— Instructions to follow —
Reply with one number: the count of lines in the listing that contain the string "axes".
*** Begin section ***
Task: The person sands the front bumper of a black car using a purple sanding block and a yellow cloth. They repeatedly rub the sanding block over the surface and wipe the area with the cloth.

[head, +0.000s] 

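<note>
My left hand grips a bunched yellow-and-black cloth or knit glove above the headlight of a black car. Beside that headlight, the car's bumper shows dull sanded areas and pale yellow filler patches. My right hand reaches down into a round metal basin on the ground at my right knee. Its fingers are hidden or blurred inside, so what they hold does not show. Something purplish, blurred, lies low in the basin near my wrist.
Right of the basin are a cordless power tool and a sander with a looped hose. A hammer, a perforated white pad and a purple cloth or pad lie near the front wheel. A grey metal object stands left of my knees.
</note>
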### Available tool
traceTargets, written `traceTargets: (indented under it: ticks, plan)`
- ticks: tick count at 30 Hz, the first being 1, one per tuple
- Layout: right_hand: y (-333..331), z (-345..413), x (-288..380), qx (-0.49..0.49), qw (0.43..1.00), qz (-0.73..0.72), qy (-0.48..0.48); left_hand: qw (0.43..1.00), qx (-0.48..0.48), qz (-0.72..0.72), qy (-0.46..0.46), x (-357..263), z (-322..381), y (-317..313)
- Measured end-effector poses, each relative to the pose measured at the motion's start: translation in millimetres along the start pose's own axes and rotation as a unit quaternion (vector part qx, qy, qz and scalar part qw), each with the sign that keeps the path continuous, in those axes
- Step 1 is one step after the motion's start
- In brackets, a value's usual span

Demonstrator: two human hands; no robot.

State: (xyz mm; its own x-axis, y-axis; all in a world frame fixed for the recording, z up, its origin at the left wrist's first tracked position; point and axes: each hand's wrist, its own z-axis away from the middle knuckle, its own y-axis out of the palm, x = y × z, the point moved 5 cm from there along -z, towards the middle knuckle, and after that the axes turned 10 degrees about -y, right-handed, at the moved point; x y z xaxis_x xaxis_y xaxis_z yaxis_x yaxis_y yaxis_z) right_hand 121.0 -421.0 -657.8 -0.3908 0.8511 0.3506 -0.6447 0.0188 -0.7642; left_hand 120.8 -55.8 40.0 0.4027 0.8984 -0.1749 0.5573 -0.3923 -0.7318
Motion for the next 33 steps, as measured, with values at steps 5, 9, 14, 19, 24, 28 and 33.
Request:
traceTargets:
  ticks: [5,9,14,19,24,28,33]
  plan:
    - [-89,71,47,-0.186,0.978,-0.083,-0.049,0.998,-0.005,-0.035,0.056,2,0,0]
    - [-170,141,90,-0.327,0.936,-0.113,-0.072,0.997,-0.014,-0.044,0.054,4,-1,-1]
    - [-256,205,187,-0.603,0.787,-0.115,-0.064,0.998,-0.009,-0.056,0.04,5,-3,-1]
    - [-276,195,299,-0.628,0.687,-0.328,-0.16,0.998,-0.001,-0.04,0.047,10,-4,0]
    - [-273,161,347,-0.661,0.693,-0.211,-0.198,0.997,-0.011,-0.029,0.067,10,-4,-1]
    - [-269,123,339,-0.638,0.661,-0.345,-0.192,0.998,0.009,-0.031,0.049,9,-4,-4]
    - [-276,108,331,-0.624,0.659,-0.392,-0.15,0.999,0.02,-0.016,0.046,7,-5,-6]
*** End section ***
— Solution for this problem —
2